The expression of HMGB1 in the TE13, KYSE180, KYSE30, YES2 and ECA109 esophageal squamous carcinoma cell lines was determined in vitro by western blot analysis, and the results revealed higher expression levels of HMGB1 in the ECA109 and TE13 cell lines compared with the other cell lines (Fig. 1C). Thus, ECA109 and TE13 cells were chosen for further study, and the expression of HMGB1 after transfection with an shRNA targeting HMGB1 (HMGB1-shRNA) was determined through western blot and RT-qPCR analyses. Finally, no difference was revealed in HMGB1 expression between ECA109-NC or TE13-NC cells and their corresponding parental cells. However, HMGB1 expression in HMGB1-shRNA cells relative to their corresponding parental cells was significantly reduced (Fig. 1D and E).
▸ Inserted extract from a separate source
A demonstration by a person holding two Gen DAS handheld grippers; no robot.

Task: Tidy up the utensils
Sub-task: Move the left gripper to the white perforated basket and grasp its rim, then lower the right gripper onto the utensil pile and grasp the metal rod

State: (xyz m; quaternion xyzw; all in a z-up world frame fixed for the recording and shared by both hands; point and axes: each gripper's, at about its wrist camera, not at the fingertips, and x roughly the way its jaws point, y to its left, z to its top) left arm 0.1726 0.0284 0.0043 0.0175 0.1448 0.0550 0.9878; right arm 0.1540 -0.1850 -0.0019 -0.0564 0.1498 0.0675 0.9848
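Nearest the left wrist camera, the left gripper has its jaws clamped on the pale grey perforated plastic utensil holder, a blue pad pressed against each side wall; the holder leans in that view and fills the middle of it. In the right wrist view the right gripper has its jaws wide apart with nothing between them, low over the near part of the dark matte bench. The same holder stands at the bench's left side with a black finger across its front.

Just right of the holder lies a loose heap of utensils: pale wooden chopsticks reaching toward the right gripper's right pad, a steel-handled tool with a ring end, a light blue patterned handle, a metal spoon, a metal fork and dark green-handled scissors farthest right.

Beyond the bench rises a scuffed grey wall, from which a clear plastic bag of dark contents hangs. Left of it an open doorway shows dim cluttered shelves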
These data indicated that HMGB1-shRNA significantly downregulated HMGB1 in esophageal cancer ECA109 and TE13 cells.

Transfection with HMGB1-shRNA inhibits proliferation and increases the radiosensitivity of esophageal tumor cells in vitro and in vivo

To investigate the biological function of HMGB1 on the cell viability of esophageal cancer cells, cells under different conditions were collected at 24, 48, 72 and 96 h after transfection and irradiation. The results of the CCK-8 assay indicated that the proliferation rates of the HMGB1-shRNA groups were significantly lower at each time-point than those of the corresponding control and NC groups with or without irradiation (Fig. 2A). In addition, a colony formation assay was applied to detect the effect of the alteration of HMGB1 expression on the radiosensitivity of ECA109 and TE13 cells. After the cell survival curves were plotted based on the formed clones, and the radiobiological parameters of each group were input into statistical analysis, it was revealed that the radiosensitivity of the HMGB1-shRNA group was higher compared with those of the control and NC groups (Fig. 2B). To explore the function of HMGB1 in tumor formation in vivo, the HMGB1-shRNA and NC cells of the ECA109 cell line were implanted into nude mice. The results revealed that the tumor volume (Fig. 2C and D) and weight (Fig. 2E) in the HMGB1-shRNA group were notably smaller than those of the NC group before and after irradiation (P<0.05). These findings indicated that transfection with HMGB1-shRNA induced proliferation inhibition with or without irradiation and increased the radiosensitivity of esophageal cancer cells both in vitro and in vivo.

HMGB1 plays an essential role in the phosphorylation of H2AX after irradiation

In the present study, whether HMGB1 was involved in radiation-induced DNA damage repair was assessed by analyzing the variations in HMGB1 and γH2AX expression after irradiation. The results of the western blot analysis revealed that ionizing radiation induced the protein expression of γH2AX and HMGB1 in a dose-dependent manner (Fig. 2F). In addition, the changes in expression of these 2 proteins were consistent over the course of time after irradiation (Fig. 2G), and both of them were highest at 1 and 2 h after exposure to 6 Gy irradiation, and then their expression gradually reduced. These findings prompted us to suppose that HMGB1 is associated with the generation of γH2AX. Then, the level of phosphorylated H2AX was detected to evaluate the influence of HMGB1 deficiency with and without irradiation. The results revealed that knockdown of HMGB1 protein in ECA109 and TE13 cells inhibited accumulation of γH2AX following irradiation treatment, while there were no notable changes in γH2AX concentrations in the non-irradiated groups (Fig. 2H). The western blot analysis demonstrated that HMGB1 deficiency inhibited the phosphorylation of H2AX induced by irradiation.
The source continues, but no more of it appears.